Even writing a To Do list, which is the first step to task and goal accomplishment, can be derailed by the many options swirling in our heads:
what paper should I use? which pen? should it be a sticky note or regular paper? what if i lose the paper? maybe it should be on my phone so I don’t lose it. but putting notes on my phone takes so long. I never look at Notes on my phone. where do they go? oh, there’s a text alert. I should read it. Got to go now. I’ll just remember what I need to do. How hard can that be?
*yawn* I’m already exhausted. Yet that’s how a lot of us feel when it comes to writing a To Do list or putting papers away or organizing a closet. “I don’t know where to get started.” “I don’t want to do this wrong.” “What if I lose interest in the middle of this and then I have a bigger pile than I already do?”
The point is we can be our own worst enemy in our path to success. You have to start somewhere and it might as well be now. Your plan will change. The path you take to get to the finish line will not be the same one you started on. You can’t wait for the perfect time to make the perfect decision. That time does not exist.

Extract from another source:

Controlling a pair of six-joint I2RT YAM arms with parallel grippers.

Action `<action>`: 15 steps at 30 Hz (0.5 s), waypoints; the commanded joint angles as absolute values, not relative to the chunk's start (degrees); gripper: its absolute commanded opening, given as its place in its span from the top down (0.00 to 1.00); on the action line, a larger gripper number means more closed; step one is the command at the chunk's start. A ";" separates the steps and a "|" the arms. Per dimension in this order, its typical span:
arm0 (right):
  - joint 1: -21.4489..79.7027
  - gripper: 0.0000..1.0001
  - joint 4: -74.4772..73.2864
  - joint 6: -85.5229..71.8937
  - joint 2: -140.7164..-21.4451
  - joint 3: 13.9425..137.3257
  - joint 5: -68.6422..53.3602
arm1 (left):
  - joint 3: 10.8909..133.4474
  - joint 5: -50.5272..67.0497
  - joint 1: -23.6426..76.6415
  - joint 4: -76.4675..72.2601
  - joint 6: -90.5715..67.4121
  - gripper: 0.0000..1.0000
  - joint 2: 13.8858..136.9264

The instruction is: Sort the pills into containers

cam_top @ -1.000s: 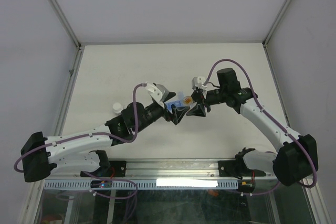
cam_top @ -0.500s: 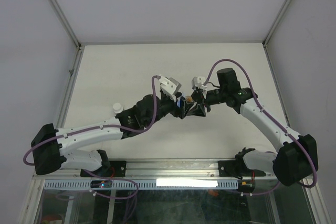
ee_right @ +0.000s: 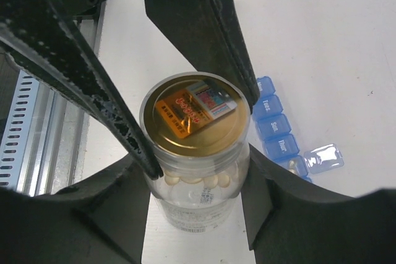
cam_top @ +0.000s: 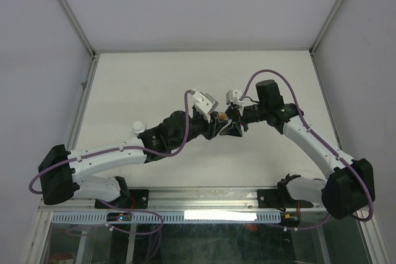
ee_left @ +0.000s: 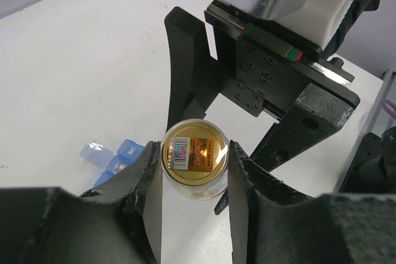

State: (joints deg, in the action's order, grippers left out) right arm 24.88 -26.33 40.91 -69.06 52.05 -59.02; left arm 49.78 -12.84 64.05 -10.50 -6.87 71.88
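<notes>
White desk (cam_top: pixel 154 78) below; left hand (ee_left: pixel 194 162) and right hand (ee_right: pixel 195 193) both clamp the bottle (ee_right: pixel 195 112). Seemingly a handover; next, one hand must let go before pills (ee_right: pixel 185 180) get tipped into the containers (ee_right: pixel 275 125).

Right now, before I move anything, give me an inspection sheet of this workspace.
Surface: white table, plain and matte.
Job's things: blue pill organizer lies flat on the table under the arms, the lid at one end open; pills show inside the clear bottle.
Clutter: small white cap on the table beside the left arm.
Grippers: left gripper and right gripper both grip the clear bottle, coming at it from opposite directions.
Cables: purple cable loops along each arm, away from the bottle.
Surroundings: pale walls on all sides; metal frame rail along the near edge.
</notes>
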 commanded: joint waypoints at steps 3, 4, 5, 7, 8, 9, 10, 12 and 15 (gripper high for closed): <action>24.79 0.67 -24.62 40.38 -67.76 53.44 -60.54 | 48.38 -9.98 63.91 -14.16 -3.28 1.00 68.79; 24.79 0.55 -24.31 40.16 -67.69 53.35 -60.62 | 48.15 -10.09 63.83 -14.17 -3.30 1.00 68.61; 24.74 0.47 -24.19 39.93 -67.61 53.33 -60.56 | 47.90 -10.19 63.75 -14.15 -3.33 1.00 68.37; 24.63 0.24 -24.05 39.66 -67.58 53.34 -60.62 | 47.35 -10.43 63.43 -14.17 -3.59 1.00 67.85; 24.58 0.16 -23.96 39.52 -67.55 53.30 -60.64 | 47.01 -10.63 63.19 -14.15 -3.65 1.00 67.54; 24.45 0.10 -23.84 39.32 -67.54 53.33 -60.67 | 46.70 -10.82 62.93 -14.14 -3.80 1.00 67.24; 24.25 0.06 -23.78 39.21 -67.49 53.28 -60.77 | 46.27 -11.00 62.59 -13.93 -4.07 1.00 66.85; 23.92 0.01 -23.65 38.98 -67.35 53.35 -60.99 | 45.34 -11.00 61.69 -13.76 -4.61 1.00 65.96; 23.28 0.00 -23.31 38.48 -66.92 53.30 -61.54 | 43.47 -11.69 60.18 -13.36 -5.42 1.00 64.51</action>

You create the perfect plan when you get started. You can (and will) polish it later. You’ll try a tactic that may not work so you go back to your plan, revise, and keep going. Again and again. Honing and repolishing. It isn’t perfect because it is always in a state of revision. Which makes it perfect.
If you never start, you remain in place, which is the opposite of further down the road.
So just get started. Write that To Do list on the back of a cocktail napkin or deposit slip. If you lose it, start over. It won’t look pretty but you’ll learn plenty and at least be further than you were before.
Thanks for the reminder, Carrie. You can’t learn to swim until you jump in the water.
Thanks, Dominique! So many times we worry about having the right bathing suit instead of how to swim! People aren’t paying as much attention to us as we think they are, nor are they judging as harshly as we do ourselves.
This paragraph from your post says it all: “The point is we can be our own worst enemy in our path to success. You have to start somewhere and it might as well be now. Your plan will change. The path you take to get to the finish line will not be the same one you started on. You can’t wait for the perfect time to make the perfect decision. That time does not exist.” Thank you, Carrie… I needed to read this!
Thanks, Whitney! I find myself struggling with this, too, and I think it’s something we call all relate to. We just need to embrace that it’s not going to be “perfect” but the fact that we’re doing it is wonderful!